— PROMPT —
Copy exactly the lines from the start of the data below through the one that carries "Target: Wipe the", and only those.

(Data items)
<<<<
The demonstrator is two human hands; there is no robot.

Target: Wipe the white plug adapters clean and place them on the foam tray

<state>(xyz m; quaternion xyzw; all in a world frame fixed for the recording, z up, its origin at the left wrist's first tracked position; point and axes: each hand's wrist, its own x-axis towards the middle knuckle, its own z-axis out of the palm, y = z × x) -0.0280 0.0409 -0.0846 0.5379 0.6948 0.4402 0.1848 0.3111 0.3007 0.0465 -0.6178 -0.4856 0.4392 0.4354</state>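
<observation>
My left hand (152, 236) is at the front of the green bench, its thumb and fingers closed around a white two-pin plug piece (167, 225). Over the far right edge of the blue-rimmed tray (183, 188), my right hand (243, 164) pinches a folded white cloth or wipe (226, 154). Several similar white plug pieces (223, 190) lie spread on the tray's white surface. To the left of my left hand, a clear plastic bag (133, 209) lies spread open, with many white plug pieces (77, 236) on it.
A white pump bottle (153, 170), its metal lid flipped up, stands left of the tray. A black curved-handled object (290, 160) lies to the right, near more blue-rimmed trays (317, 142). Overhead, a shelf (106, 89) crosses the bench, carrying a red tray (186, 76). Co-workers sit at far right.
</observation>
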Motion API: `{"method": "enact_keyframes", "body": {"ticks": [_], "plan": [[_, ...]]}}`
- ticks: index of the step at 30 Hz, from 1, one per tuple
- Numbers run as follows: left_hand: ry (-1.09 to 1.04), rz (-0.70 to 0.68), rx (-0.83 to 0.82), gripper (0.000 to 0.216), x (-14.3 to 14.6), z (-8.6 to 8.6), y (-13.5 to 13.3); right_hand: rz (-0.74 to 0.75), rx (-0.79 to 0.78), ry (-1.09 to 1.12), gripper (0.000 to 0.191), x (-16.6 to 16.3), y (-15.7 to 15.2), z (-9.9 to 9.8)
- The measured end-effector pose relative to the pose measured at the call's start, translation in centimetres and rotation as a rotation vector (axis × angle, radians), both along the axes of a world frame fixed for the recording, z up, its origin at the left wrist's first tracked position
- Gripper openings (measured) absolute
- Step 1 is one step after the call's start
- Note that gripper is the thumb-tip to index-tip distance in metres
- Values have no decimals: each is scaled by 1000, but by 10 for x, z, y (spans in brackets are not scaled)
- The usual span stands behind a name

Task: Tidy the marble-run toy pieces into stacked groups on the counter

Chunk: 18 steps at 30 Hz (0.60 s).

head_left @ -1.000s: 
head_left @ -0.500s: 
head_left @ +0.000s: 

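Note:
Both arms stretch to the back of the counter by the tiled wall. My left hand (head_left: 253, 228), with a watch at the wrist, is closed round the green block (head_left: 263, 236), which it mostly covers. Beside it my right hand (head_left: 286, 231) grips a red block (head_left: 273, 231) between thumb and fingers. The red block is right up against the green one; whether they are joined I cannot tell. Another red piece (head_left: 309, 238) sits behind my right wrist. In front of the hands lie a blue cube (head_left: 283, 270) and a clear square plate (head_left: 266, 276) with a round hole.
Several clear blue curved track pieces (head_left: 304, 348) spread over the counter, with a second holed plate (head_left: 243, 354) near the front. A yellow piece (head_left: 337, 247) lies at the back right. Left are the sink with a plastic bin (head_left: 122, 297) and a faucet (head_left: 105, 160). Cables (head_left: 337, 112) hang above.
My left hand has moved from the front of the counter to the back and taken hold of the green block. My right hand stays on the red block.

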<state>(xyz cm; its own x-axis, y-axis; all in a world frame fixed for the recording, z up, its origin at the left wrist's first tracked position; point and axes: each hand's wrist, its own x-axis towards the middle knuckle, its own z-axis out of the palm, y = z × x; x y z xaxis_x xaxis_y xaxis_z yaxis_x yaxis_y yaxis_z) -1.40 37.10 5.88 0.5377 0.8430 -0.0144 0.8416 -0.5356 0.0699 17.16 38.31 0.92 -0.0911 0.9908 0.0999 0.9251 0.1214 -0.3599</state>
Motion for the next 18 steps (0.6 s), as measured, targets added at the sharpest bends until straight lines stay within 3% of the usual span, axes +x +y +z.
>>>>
— ANSWER —
The demonstrator is two human hands; there is no robot.

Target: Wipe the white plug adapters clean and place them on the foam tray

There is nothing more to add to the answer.